In some places and time periods, part-writing has been systematized as a set of counterpoint rules taught to musicians as part of their early education. One notable example is Johann Fux's Gradus ad Parnassum, which dictates a style of counterpoint writing that resembles the work of the famous Renaissance composer Palestrina. The standard for most Western music theory in the twentieth century is generalized from the work of Classical composers in the common practice period. For example, a recent general music textbook states,

Part writing is derived from four-voice chorales written by J.S. Bach. The late baroque era composer wrote a total of 371 harmonized chorales. Today most students' reference Albert Riemenschneider's 1941 compilation of Bach chorales.

Polyphony and part-writing are also present in many popular music and folk music traditions, although they may not be described as explicitly or systematically as they sometimes are in the Western tradition.

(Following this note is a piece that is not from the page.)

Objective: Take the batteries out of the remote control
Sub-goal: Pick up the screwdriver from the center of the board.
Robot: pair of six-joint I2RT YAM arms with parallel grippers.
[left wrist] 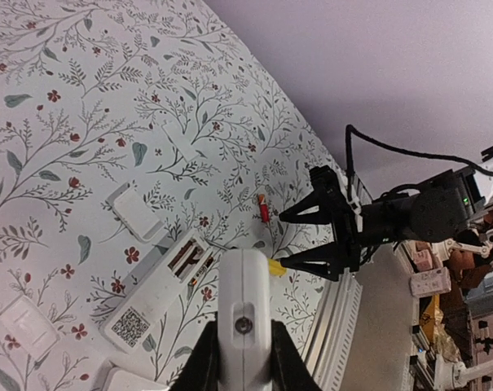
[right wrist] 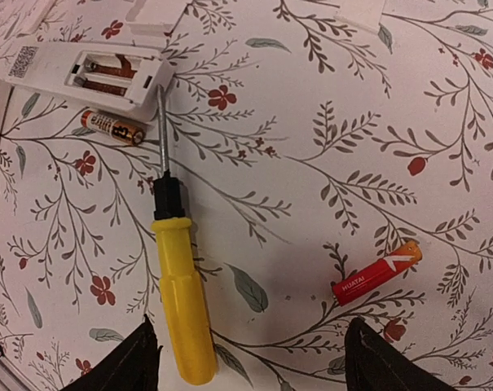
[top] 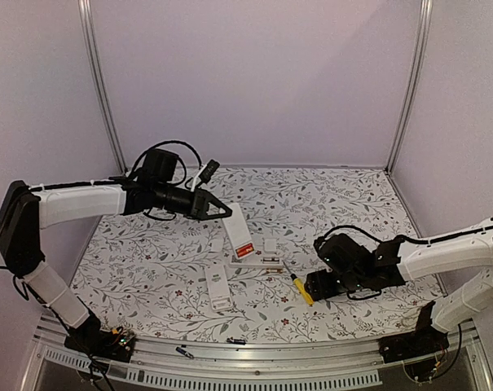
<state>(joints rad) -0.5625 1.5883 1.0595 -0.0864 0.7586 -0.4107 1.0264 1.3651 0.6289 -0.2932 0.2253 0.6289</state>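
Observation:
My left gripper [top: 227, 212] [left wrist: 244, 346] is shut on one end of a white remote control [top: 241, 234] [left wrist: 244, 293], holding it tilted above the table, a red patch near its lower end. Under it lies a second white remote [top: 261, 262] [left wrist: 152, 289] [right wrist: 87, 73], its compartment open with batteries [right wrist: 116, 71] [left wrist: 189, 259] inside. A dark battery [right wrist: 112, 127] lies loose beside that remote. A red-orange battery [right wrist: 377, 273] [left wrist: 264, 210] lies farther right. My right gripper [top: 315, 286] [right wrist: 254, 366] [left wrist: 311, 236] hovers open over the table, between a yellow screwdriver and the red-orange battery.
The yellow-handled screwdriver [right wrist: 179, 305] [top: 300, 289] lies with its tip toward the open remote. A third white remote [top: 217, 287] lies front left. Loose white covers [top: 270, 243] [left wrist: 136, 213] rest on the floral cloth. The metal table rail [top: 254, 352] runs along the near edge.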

The lead part or lead voice is the most prominent, melodically important voice (often the highest in pitch but not necessarily) and is played by a lead instrument (e.g. a lead vocalist).

==Musical form==
In musical forms, a part may refer to a subdivision in the structure of a piece. Sometimes "part" is a title given by the composer or publisher to the main sections of a large-scale work, especially oratorios. For example, Handel's Messiah, which is organized into Part I, Part II, and Part III, each of which contains multiple scenes and one or two dozen individual arias or choruses.

Other times, "part" is used to refer in a more general sense to any identifiable section of the piece. This is for example the case in the widely used ternary form, usually schematized as A–B–A. In this form the first and third parts (A) are musically identical, or very nearly so, while the second part (B) in some way provides a contrast with them. In this meaning of part, similar terms used are section, strain, or turn.